### What you have to do
In the entries below, find the line with "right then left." and the line with "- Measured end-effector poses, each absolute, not". Reproduce those two lines and every line between them exactly, and nothing more.

### Data for this exercise
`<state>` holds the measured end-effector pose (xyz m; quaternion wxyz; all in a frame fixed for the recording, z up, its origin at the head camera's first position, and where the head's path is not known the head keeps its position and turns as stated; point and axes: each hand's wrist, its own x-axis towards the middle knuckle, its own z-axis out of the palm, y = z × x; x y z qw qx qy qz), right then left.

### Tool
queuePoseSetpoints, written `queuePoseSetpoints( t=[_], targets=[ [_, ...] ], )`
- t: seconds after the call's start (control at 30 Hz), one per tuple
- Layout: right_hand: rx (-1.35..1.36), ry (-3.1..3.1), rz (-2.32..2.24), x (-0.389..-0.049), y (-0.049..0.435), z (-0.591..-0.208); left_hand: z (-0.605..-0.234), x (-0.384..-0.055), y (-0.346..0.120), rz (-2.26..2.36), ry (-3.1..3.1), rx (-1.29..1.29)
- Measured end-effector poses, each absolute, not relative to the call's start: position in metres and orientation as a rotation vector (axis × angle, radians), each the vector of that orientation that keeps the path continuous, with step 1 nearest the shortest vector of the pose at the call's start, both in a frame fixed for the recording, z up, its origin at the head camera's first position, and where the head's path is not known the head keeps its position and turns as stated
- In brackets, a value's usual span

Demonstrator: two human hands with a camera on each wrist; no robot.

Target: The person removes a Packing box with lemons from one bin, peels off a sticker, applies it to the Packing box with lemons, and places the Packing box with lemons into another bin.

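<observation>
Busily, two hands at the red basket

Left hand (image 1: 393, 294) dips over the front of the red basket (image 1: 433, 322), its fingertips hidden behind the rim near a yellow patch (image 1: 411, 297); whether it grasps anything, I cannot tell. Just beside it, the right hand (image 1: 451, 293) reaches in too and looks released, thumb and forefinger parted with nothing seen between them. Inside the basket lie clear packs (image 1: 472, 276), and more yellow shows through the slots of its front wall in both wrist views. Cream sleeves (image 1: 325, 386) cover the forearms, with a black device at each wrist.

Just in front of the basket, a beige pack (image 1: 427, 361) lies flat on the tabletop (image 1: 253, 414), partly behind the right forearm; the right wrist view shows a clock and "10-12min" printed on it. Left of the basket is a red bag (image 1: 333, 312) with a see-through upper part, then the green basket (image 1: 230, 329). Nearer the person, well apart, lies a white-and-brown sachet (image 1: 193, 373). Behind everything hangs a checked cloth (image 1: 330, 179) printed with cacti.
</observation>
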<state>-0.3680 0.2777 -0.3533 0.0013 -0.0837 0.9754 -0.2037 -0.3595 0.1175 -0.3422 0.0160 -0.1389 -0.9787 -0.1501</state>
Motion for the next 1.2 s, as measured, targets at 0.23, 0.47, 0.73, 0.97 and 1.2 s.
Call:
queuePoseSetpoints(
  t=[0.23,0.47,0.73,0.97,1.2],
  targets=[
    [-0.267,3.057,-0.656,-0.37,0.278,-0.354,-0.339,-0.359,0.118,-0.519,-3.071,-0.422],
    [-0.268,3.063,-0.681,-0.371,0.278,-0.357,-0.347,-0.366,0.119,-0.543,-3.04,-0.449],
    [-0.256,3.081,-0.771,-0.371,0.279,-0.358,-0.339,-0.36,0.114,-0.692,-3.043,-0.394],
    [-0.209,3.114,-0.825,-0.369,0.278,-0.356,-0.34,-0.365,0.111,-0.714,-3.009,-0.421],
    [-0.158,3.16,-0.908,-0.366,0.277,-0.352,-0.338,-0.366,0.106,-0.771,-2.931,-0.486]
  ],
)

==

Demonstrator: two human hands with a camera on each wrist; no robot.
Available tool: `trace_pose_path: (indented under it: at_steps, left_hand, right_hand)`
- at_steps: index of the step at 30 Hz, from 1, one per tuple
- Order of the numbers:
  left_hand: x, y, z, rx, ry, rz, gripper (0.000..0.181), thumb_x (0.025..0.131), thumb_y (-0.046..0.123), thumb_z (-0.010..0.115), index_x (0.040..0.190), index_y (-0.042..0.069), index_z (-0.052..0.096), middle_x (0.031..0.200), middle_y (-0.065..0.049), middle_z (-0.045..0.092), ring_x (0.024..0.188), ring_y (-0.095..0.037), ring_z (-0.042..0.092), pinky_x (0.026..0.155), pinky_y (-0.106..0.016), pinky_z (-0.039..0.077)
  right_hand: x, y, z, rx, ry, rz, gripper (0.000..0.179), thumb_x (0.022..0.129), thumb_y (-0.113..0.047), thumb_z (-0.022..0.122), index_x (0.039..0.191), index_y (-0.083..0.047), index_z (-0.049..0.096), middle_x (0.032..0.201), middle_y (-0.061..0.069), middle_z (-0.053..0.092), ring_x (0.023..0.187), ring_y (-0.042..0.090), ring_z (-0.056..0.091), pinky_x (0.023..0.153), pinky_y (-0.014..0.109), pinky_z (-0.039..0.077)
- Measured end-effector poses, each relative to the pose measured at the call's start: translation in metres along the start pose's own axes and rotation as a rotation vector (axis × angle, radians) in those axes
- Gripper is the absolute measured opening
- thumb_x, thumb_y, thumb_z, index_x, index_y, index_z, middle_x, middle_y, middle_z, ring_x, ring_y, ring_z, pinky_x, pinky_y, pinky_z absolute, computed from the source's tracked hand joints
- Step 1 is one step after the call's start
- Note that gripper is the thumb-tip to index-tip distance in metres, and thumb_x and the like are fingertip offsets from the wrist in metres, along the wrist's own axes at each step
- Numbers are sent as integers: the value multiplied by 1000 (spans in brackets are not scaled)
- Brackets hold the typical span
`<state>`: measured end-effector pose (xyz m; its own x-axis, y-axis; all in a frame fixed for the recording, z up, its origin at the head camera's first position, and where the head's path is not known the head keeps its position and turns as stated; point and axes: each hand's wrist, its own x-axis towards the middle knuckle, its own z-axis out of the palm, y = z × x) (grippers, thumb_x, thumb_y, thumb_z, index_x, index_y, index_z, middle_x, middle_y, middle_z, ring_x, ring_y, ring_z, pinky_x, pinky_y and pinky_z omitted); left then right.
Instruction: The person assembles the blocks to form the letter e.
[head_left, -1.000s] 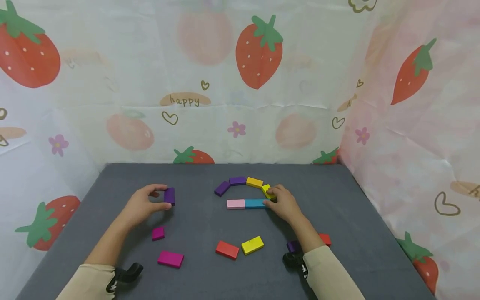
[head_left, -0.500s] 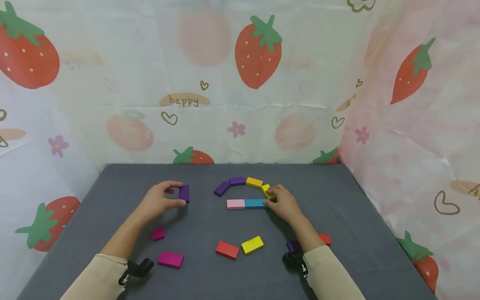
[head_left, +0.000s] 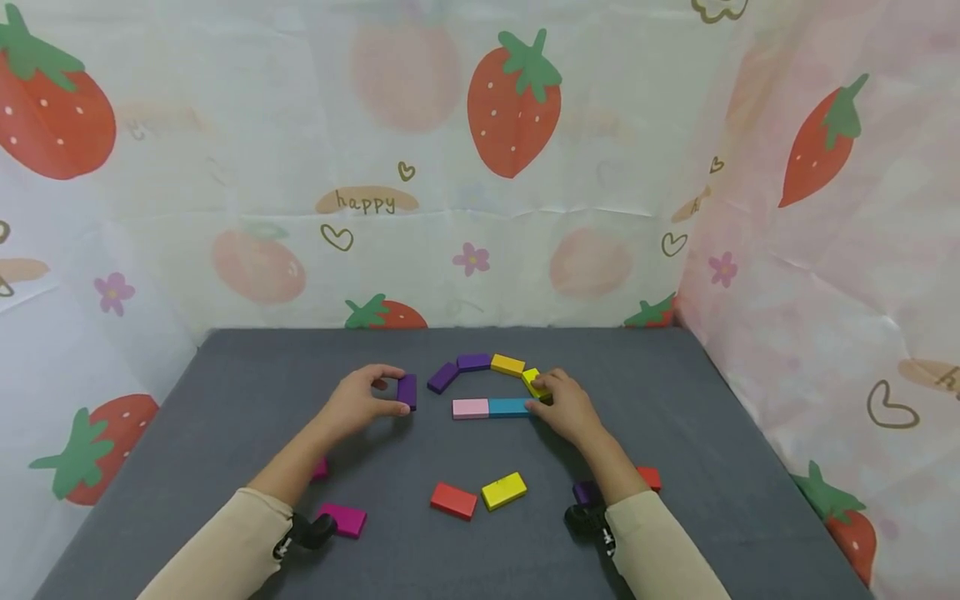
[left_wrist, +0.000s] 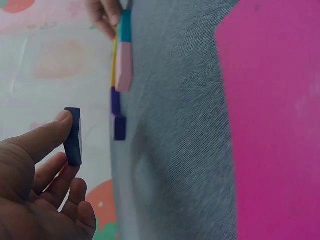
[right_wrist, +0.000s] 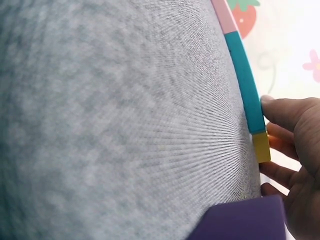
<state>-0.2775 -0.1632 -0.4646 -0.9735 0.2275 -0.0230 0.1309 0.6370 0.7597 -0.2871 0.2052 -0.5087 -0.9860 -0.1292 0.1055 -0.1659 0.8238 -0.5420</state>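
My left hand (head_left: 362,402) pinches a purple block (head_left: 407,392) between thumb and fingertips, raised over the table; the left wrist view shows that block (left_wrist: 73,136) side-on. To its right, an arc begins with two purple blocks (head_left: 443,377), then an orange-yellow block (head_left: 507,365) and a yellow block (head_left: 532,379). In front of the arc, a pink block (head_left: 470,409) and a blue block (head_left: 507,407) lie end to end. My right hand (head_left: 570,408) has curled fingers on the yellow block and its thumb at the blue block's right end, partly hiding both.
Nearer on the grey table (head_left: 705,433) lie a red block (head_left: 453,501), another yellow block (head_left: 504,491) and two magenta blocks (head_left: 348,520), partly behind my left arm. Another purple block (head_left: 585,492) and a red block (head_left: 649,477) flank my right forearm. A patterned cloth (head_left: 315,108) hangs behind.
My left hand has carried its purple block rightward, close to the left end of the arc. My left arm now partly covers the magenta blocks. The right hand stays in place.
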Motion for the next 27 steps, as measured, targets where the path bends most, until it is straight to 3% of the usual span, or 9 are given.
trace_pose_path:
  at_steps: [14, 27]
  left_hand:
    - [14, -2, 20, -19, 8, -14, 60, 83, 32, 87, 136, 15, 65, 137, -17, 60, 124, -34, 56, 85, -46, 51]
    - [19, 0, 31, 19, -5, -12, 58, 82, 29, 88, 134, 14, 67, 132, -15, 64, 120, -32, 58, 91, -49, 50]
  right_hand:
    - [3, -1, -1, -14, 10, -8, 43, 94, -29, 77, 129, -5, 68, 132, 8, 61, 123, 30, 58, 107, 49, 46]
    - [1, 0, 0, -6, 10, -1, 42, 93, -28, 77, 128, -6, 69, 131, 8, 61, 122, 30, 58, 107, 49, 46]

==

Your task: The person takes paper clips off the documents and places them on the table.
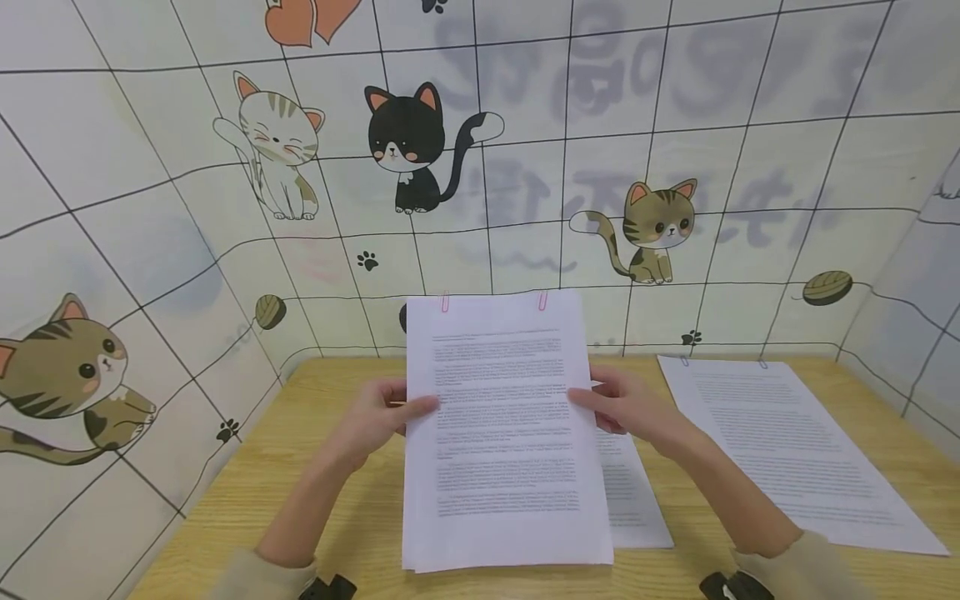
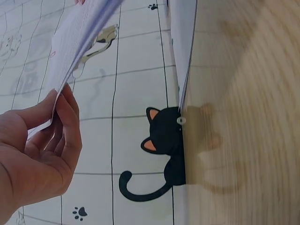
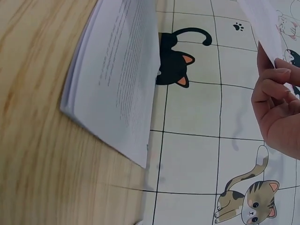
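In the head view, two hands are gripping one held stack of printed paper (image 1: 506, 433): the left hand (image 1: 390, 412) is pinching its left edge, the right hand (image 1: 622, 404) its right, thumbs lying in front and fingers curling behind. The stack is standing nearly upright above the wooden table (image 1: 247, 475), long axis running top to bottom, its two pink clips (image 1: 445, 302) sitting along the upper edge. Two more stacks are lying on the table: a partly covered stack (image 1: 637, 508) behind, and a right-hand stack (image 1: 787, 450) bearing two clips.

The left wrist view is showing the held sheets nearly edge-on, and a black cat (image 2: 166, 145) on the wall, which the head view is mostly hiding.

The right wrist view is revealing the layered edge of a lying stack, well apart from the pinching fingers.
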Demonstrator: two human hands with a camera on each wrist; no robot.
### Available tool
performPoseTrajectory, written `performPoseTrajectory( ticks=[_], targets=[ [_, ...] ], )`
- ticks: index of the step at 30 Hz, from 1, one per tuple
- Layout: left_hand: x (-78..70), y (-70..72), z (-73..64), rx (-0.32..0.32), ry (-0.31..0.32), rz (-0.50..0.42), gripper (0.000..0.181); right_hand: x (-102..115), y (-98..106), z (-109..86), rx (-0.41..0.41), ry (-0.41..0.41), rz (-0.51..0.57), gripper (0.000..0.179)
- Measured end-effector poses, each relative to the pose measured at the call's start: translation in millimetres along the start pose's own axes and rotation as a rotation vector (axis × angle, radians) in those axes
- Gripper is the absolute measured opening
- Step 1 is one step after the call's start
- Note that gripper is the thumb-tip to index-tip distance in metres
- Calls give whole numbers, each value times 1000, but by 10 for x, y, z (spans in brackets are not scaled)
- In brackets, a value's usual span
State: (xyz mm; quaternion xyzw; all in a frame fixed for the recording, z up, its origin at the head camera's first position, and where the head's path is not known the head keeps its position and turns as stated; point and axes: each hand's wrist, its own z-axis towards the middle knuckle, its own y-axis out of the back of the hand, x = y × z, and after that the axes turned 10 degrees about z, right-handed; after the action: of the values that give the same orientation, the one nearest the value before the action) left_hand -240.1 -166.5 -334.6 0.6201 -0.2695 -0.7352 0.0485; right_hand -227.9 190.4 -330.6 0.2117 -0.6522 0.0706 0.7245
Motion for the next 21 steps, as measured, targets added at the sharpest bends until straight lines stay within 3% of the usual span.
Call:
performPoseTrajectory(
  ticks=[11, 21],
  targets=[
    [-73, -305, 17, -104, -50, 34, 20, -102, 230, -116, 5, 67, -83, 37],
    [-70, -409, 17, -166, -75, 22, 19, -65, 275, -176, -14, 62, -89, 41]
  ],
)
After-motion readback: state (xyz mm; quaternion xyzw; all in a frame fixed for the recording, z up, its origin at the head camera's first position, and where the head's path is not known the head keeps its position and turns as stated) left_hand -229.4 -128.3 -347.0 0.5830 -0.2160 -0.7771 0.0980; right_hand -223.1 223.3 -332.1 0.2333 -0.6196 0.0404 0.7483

### Task answer
`<state>` holds the measured end-effector pose (xyz m; quaternion wxyz; all in a frame fixed for the recording, z up, its origin at the head camera's first position, and where the head's path is not known the head keeps its position and turns as stated; point and axes: each hand's wrist, its own x-axis towards the middle knuckle, its own z-axis out of the palm, y = z × x; x y z qw qx qy qz), right then left.

### Tool
queuePoseSetpoints, written `queuePoseSetpoints( t=[_], targets=[ [_, ...] ], )`
- t: seconds after the call's start (control at 30 Hz), one per tuple
- Layout: right_hand: rx (-1.35..1.36), ry (-3.1..3.1), rz (-2.32..2.24), x (-0.389..-0.049), y (-0.049..0.435), z (-0.591..-0.208); left_hand: z (-0.605..-0.234), x (-0.384..-0.055), y (-0.346..0.120), rz (-2.26..2.36), ry (-3.1..3.1), rx (-1.29..1.29)
- Measured end-effector poses, each absolute, not relative to the call's start: position in metres and orientation as a rotation vector (axis × angle, radians), each the vector of that orientation that keeps the path continuous, with step 1 nearest the shortest vector of the pose at the call's start, both in a frame fixed for the recording, z up, its origin at the head camera's first position, and where the head's path is not known the head keeps its position and turns as stated

No more output is needed for this exercise.